Winkler: Ich habe zuletzt viel offline gespielt - meist gegen Mike [Linden]. In Porto bleiben uns auch noch ein paar Tage, um an den eigenen Fähigkeiten zu feilen.

kicker eSport: Mit welchen Erwartungen reist Du an?
Winkler: Natürlich möchte ich als Sportler auch erfolgreich sein. Entsprechend ist mein Ziel, unter die Top 2 zu kommen, um mich für die World Finals im Sommer zu qualifizieren. Das Teilnehmerfeld ist aber sehr gut besetzt, sodass es sicherlich nicht einfach wird. Zudem spielen viele Faktoren mit, die man nicht oder kaum beeinflussen kann: Tagesform, Gruppen-Auslosung und letztlich auch ein Quäntchen Glück können das Zünglein an der Waage sein.

kicker eSport: 36 Jahre bist Du alt, so lange sind die wenigsten im eSport aktiv. Denkst Du schon an den Ruhestand?
Winkler: Nein. Ich bin zwar schon seit 15 Jahren in der PES League aktiv, aber so lange ich mit Spaß bei der Sache bin, werde ich weiter spielen. Im realen Fußball gibt es irgendwann eine körperliche Grenze, im eSport ist es eher die mentale Fitness.
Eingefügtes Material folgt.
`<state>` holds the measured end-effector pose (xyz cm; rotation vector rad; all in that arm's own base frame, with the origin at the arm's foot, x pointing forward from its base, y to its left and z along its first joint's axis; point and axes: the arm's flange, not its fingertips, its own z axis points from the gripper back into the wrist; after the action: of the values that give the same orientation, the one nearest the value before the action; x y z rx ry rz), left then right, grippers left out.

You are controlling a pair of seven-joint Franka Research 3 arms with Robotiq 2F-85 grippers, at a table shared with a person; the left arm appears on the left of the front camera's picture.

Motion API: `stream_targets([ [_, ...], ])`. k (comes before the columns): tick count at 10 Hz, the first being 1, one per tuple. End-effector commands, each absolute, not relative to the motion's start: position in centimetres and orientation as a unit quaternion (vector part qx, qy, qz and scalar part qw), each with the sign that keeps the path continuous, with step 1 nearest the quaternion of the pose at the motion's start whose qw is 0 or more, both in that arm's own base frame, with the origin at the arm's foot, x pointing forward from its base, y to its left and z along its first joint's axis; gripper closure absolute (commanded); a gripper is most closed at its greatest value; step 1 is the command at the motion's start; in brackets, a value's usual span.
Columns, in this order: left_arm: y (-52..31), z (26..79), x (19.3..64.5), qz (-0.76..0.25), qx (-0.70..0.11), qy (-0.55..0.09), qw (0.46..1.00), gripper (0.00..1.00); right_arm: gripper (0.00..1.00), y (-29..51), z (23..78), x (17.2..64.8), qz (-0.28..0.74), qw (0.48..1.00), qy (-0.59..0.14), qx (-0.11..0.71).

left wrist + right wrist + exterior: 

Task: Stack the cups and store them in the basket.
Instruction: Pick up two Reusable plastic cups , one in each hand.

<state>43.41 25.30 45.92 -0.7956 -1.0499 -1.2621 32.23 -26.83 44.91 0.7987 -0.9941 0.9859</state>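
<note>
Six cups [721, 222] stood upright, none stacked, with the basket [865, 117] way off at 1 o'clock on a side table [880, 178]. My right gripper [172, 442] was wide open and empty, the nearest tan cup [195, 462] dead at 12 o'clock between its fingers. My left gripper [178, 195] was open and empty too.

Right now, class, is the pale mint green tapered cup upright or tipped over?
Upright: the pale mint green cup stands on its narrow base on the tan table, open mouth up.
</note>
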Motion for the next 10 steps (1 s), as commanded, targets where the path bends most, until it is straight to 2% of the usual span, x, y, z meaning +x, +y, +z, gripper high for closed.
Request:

Ich glaube, dass ich noch einige Jahre auf höchstem Niveau spielen kann.

kicker eSport: Was motiviert Dich immer wieder Höchstleistungen zu bringen?
Winkler: Es macht mir Spaß, mich mit anderen Spielern zu messen. Das Engagement auf Schalke hat mir dann noch einen Motivationsschub gegeben. Das ist nochmal ein völlig neues Niveau, auf dem man agiert.

kicker eSport: Wie wird die Schalke-Mannschaft abschneiden?
Winkler: Hoffentlich erfolgreich. Wir werden jedenfalls alles dafür geben.

kicker eSport: Auf welchen Spieler wirst Du besonders achten im Turnier in Porto und warum?
Winkler: Vor allem werde ich auf mich selbst achten! So ein Turnier ist mental sehr fordernd, auch wenn es "nur" vier bis sieben Spiele sind. Man muss bei 100 Prozent sein, sonst kann man keinen Erfolg haben.

kicker eSport: Was unterscheidet die jungen 18-Jährigen von Dir?
Winkler: Ich bringe die Erfahrung von 15 Jahren PES League und knapp 400 Offline-Turnieren mit. Früher waren Offline-Events gang und gäbe, heutzutage läuft der größte Teil online ab. Und es ist nun mal etwas anderes, ob man in seinen eigenen vier Wänden sitzt, oder in einem großen Event-Raum, wo es laut ist, Zuschauer einen beobachten und man unter zusätzlichem Druck steht. Während andere nervös werden, bleibe ich ruhig. Die Erfahrung ist enorm wichtig und kann mir helfen, gegen Jungs zu gewinnen, die womöglich stärker sind, aber nicht ihre 100 Prozent abrufen können.